(Assignment): Copy out the listing exactly.

(Collected material):
****************************************

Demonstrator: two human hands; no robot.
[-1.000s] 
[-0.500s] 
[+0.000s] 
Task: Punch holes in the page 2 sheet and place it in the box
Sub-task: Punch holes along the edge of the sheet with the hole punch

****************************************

(Response):
Demonstrator: two human hands; no robot.
[-1.000s] 
[-0.500s] 
[+0.000s] 
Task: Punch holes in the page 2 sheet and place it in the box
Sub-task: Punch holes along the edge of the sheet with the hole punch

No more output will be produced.